### TASK BRIEF
Copy whichever lines of the data hold the word "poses".

[Start of Attachment]

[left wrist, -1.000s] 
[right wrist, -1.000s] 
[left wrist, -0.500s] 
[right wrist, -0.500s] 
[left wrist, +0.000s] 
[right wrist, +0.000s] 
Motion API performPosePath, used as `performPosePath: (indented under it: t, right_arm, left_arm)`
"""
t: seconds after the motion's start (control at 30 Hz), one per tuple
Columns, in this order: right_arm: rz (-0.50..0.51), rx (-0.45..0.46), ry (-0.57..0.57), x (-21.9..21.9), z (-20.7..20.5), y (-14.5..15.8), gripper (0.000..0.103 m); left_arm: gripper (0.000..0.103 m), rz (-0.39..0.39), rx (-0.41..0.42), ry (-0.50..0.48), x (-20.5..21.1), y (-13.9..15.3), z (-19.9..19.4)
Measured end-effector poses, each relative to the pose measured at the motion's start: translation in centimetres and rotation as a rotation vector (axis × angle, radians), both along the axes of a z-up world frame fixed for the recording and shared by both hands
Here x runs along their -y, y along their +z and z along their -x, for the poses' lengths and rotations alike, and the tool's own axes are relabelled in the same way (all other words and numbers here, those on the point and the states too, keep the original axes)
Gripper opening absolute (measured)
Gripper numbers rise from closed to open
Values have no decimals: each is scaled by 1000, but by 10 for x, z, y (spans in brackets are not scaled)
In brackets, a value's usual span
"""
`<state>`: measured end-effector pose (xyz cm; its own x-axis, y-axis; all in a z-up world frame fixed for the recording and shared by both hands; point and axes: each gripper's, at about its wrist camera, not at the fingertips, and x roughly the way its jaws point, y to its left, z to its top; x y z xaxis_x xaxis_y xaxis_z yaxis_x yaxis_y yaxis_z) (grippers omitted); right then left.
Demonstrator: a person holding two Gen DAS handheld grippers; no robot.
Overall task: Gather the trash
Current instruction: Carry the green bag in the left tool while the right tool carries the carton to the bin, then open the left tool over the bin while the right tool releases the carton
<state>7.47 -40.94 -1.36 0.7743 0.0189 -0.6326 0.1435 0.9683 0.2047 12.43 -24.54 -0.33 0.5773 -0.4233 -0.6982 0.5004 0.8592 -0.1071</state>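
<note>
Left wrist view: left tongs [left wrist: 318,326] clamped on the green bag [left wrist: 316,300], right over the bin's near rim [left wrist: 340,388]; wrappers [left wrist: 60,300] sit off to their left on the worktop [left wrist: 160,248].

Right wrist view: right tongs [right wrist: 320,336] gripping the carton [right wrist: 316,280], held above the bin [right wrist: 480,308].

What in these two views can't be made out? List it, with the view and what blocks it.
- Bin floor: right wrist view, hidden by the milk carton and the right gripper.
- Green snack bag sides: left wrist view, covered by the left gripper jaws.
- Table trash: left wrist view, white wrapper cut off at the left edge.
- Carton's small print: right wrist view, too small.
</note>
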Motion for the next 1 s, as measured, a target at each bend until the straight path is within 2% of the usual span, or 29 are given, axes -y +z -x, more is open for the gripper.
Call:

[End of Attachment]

### WRITTEN RESPONSE
Measured end-effector poses, each relative to the pose measured at the motion's start: translation in centimetres and rotation as a rotation vector (axis × angle, radians), both along the axes of a z-up world frame fixed for the recording and shared by both hands
Here x runs along their -y, y along their +z and z along their -x, for the poses' lengths and rotations alike, and the tool's own axes are relabelled in the same way (all other words and numbers here, those on the point and the states too, keep the original axes)

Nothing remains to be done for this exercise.